Can the data below be set down again exactly, line for line?

(Beginning of Material to process)

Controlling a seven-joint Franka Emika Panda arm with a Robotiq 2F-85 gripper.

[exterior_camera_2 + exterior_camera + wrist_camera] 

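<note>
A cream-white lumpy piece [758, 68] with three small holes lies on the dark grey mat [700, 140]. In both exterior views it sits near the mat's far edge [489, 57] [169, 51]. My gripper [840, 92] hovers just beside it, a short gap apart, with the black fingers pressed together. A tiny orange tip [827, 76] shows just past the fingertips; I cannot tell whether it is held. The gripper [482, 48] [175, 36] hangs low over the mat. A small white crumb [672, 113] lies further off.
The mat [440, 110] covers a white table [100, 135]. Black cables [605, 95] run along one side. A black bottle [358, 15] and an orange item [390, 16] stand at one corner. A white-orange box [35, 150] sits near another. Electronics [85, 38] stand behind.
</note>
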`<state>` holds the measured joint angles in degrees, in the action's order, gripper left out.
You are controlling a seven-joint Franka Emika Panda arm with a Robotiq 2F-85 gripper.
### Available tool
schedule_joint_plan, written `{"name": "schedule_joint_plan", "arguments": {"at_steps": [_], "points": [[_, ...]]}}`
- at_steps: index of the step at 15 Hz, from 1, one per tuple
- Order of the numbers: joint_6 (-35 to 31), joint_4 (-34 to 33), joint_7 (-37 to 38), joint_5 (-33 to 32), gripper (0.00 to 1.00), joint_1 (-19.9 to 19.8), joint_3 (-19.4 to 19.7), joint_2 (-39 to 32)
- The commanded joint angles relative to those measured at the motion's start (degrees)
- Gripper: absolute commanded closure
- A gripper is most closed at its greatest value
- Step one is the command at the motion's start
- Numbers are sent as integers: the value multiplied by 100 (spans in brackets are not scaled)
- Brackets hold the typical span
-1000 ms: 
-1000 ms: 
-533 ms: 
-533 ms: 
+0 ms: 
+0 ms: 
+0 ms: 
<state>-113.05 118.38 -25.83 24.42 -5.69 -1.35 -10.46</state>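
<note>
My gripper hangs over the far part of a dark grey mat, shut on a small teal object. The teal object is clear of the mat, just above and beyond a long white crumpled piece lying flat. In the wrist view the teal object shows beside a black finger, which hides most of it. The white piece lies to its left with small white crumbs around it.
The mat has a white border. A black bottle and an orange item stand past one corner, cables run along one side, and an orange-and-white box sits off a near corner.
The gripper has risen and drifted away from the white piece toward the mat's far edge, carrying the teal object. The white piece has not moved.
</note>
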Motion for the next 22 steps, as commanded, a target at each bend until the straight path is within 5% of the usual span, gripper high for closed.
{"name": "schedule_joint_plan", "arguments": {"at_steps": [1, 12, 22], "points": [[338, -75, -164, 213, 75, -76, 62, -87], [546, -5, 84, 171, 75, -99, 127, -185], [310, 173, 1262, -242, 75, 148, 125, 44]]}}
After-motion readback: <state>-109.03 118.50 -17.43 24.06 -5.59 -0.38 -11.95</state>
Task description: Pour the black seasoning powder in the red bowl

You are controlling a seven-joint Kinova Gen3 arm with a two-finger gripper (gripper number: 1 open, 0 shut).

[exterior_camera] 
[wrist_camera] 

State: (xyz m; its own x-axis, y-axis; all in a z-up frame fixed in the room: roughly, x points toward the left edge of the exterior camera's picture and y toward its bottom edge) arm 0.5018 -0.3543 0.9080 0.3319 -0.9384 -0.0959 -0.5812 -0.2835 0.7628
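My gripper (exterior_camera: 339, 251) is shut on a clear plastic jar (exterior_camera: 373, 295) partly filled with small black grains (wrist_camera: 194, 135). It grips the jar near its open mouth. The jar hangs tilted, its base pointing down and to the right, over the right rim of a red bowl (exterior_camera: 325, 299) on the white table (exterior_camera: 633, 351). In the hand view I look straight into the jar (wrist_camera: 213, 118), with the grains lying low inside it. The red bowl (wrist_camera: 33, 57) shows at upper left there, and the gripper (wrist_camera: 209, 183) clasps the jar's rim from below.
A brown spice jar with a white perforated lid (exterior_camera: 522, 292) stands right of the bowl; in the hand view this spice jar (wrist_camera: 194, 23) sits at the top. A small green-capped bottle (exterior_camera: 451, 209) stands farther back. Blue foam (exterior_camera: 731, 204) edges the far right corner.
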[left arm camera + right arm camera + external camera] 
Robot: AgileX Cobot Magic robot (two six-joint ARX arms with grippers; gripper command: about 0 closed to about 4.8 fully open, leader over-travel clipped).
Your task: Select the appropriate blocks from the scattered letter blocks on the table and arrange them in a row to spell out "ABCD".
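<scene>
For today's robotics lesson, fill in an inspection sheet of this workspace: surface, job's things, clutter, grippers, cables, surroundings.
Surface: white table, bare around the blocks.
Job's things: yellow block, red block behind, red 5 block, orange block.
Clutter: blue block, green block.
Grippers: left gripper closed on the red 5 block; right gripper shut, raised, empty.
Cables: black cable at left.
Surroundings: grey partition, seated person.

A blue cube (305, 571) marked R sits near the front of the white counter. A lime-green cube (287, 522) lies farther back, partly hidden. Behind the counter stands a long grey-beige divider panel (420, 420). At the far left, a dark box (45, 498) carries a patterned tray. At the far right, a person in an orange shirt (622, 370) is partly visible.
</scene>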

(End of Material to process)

● Response below
Controlling a seven-joint Franka Emika Panda arm with a Robotiq 2F-85 gripper.

[exterior_camera_2 + exterior_camera + wrist_camera] 

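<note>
A cream-white lumpy piece [758, 68] with three small holes lies on the dark grey mat [700, 140]. In both exterior views it sits near the mat's far edge [489, 57] [169, 51]. My gripper [840, 92] hovers just beside it, a short gap apart, with the black fingers pressed together. A tiny orange tip [827, 76] shows just past the fingertips; I cannot tell whether it is held. The gripper [482, 48] [175, 36] hangs low over the mat. A small white crumb [672, 113] lies further off.
The mat [440, 110] covers a white table [100, 135]. Black cables [605, 95] run along one side. A black bottle [358, 15] and an orange item [390, 16] stand at one corner. A white-orange box [35, 150] sits near another. Electronics [85, 38] stand behind.
</note>
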`<state>` holds the measured joint angles in degrees, in the action's order, gripper left out.
You are controlling a seven-joint Franka Emika Panda arm with a Robotiq 2F-85 gripper.
### Available tool
schedule_joint_plan, written `{"name": "schedule_joint_plan", "arguments": {"at_steps": [_], "points": [[_, ...]]}}`
- at_steps: index of the step at 15 Hz, from 1, one per tuple
- Order of the numbers: joint_6 (-35 to 31), joint_4 (-34 to 33), joint_7 (-37 to 38), joint_5 (-33 to 32), gripper (0.00 to 1.00), joint_1 (-19.9 to 19.8), joint_3 (-19.4 to 19.7), joint_2 (-39 to 32)
- The commanded joint angles relative to those measured at the motion's start (degrees)
- Gripper: absolute commanded closure
- A gripper is most closed at its greatest value
- Step one is the command at the motion's start
- Numbers are sent as integers: the value multiplied by 100 (spans in brackets are not scaled)
- Brackets hold the typical span
-1000 ms: 
-1000 ms: 
-533 ms: 
-533 ms: 
+0 ms: 
+0 ms: 
+0 ms: 
<state>-113.05 118.38 -25.83 24.42 -5.69 -1.35 -10.46</state>
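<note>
My gripper hangs over the far part of a dark grey mat, shut on a small teal object. The teal object is clear of the mat, just above and beyond a long white crumpled piece lying flat. In the wrist view the teal object shows beside a black finger, which hides most of it. The white piece lies to its left with small white crumbs around it.
The mat has a white border. A black bottle and an orange item stand past one corner, cables run along one side, and an orange-and-white box sits off a near corner.
The gripper has risen and drifted away from the white piece toward the mat's far edge, carrying the teal object. The white piece has not moved.
</note>
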Motion for the next 22 steps, as commanded, a target at each bend until the straight path is within 5% of the usual span, gripper high for closed.
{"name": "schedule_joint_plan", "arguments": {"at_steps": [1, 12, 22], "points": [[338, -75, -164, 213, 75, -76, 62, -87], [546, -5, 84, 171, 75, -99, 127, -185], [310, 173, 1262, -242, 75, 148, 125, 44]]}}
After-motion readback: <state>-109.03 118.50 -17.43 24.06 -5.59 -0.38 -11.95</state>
Task description: Pour the black seasoning powder in the red bowl

You are controlling a seven-joint Kinova Gen3 arm with a two-finger gripper (gripper number: 1 open, 0 shut).

[exterior_camera] 
[wrist_camera] 

State: (xyz m; its own x-axis, y-axis; all in a z-up frame fixed in the room: roughly, x points toward the left edge of the exterior camera's picture and y toward its bottom edge) arm 0.5018 -0.3543 0.9080 0.3319 -0.9384 -0.0959 -0.5812 -0.2835 0.7628
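My gripper (exterior_camera: 339, 251) is shut on a clear plastic jar (exterior_camera: 373, 295) partly filled with small black grains (wrist_camera: 194, 135). It grips the jar near its open mouth. The jar hangs tilted, its base pointing down and to the right, over the right rim of a red bowl (exterior_camera: 325, 299) on the white table (exterior_camera: 633, 351). In the hand view I look straight into the jar (wrist_camera: 213, 118), with the grains lying low inside it. The red bowl (wrist_camera: 33, 57) shows at upper left there, and the gripper (wrist_camera: 209, 183) clasps the jar's rim from below.
A brown spice jar with a white perforated lid (exterior_camera: 522, 292) stands right of the bowl; in the hand view this spice jar (wrist_camera: 194, 23) sits at the top. A small green-capped bottle (exterior_camera: 451, 209) stands farther back. Blue foam (exterior_camera: 731, 204) edges the far right corner.
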[left arm camera + right arm camera + external camera] 
Robot: AgileX Cobot Magic robot (two six-joint ARX arms with grippers; gripper command: about 0 closed to about 4.8 fully open, leader over-travel clipped).
Your task: Select the appropriate blocks from the scattered letter blocks on the table and arrange them in a row to spell out "ABCD".
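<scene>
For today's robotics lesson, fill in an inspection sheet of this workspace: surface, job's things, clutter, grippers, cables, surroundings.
Surface: white table, bare around the blocks.
Job's things: yellow block, red block behind, red 5 block, orange block.
Clutter: blue block, green block.
Grippers: left gripper closed on the red 5 block; right gripper shut, raised, empty.
Cables: black cable at left.
Surroundings: grey partition, seated person.

A blue cube (305, 571) marked R sits near the front of the white counter. A lime-green cube (287, 522) lies farther back, partly hidden. Behind the counter stands a long grey-beige divider panel (420, 420). At the far left, a dark box (45, 498) carries a patterned tray. At the far right, a person in an orange shirt (622, 370) is partly visible.
</scene>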

With that, the exercise is complete.